The study systematically investigated how eight prompt features affect the quality of code generated by Copilot for 200 Java methods, finding that features like examples and method purpose summaries significantly influence correctness, complexity, size, and similarity to developer code.
Generative AI is changing the way developers interact with software systems, providing services that can produce and deliver new content, crafted to satisfy the actual needs of developers. For instance, developers can ask for new code directly from within their IDEs by writing natural language prompts, and integrated services based on generative AI, such as Copilot, immediately respond to prompts by providing ready-to-use code snippets. Formulating the prompt appropriately, and incorporating the useful information while avoiding any information overload, can be an important factor in obtaining the right piece of code.
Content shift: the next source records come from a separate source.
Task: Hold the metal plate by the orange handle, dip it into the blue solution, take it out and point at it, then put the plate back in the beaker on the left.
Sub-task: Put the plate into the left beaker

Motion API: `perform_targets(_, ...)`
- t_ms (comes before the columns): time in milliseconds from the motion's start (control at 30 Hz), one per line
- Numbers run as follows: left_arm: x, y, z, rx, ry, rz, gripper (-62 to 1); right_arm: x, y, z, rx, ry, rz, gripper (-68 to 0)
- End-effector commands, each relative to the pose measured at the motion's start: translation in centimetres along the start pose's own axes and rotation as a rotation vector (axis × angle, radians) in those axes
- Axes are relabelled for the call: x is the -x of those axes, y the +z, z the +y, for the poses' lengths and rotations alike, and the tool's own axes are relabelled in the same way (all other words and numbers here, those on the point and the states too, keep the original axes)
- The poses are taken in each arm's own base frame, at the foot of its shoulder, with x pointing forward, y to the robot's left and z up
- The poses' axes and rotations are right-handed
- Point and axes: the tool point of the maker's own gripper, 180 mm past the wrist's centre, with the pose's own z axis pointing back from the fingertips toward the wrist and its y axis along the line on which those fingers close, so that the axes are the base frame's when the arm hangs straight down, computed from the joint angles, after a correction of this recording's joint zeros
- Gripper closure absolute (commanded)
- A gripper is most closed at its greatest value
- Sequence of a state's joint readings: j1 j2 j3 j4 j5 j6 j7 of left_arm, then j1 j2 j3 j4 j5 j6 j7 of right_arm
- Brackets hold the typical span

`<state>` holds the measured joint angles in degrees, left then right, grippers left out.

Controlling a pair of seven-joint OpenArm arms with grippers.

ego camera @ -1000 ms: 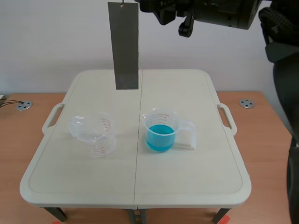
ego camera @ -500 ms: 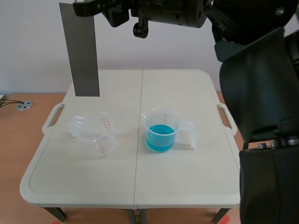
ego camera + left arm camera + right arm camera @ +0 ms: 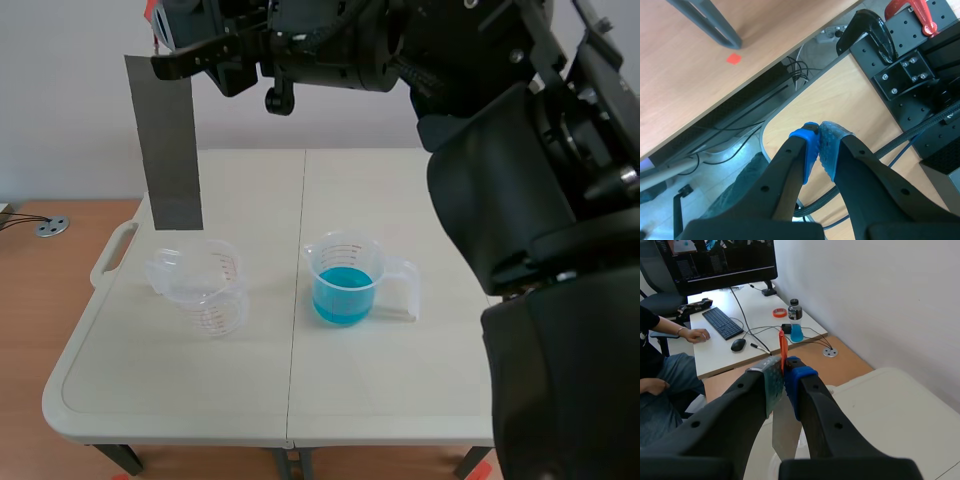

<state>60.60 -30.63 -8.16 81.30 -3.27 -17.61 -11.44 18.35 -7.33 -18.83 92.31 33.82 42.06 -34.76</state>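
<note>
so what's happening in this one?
The right gripper holds the grey metal plate by its orange handle. The plate hangs upright close to the empty beaker on the left, not yet in it. The beaker of blue solution stands apart, to the right. The left gripper is shut on nothing, away from both beakers.

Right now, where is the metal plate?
In the scene view, the metal plate hangs upright from the right gripper over the left half of the table, its lower edge just above the empty beaker.
</note>
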Motion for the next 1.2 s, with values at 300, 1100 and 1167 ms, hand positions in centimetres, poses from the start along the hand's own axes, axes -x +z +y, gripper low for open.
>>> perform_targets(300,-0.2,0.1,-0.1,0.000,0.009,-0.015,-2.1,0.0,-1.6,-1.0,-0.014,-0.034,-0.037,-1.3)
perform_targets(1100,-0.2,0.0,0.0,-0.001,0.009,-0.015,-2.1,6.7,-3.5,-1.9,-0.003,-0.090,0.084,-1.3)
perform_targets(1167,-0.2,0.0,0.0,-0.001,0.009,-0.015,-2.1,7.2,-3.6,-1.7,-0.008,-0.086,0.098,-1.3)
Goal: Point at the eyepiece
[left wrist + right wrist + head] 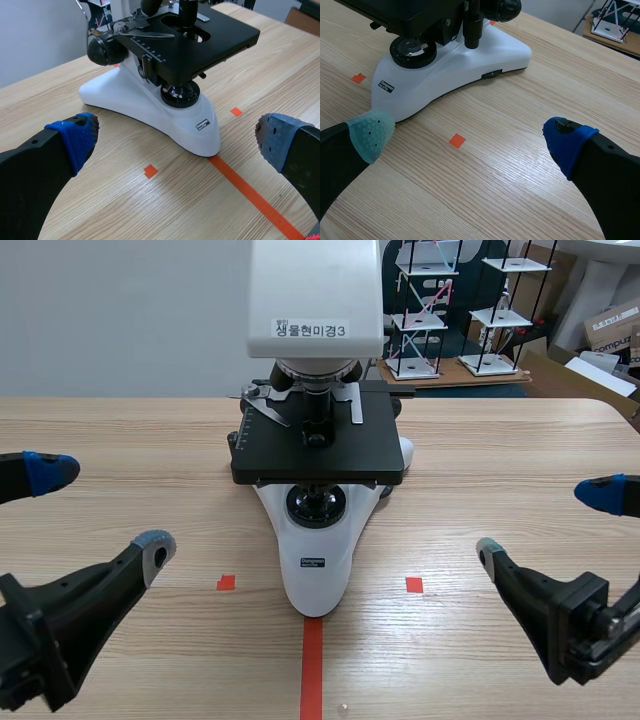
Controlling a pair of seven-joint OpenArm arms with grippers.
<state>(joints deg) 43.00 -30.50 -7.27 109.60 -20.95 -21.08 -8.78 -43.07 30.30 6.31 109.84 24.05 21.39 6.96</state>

The task of designing good prompts is known as prompt engineering. In this paper, we systematically investigate the influence of eight prompt features on the style and the content of prompts, on the level of correctness, complexity, size, and similarity to the developers' code of the generated code. We specifically consider the task of using Copilot with 124,800 prompts obtained by systematically combining the eight considered prompt features to generate the implementation of 200 Java methods. Results show how some prompt features, such as the presence of examples and the summary of the purpose of the method, can significantly influence the quality of the result.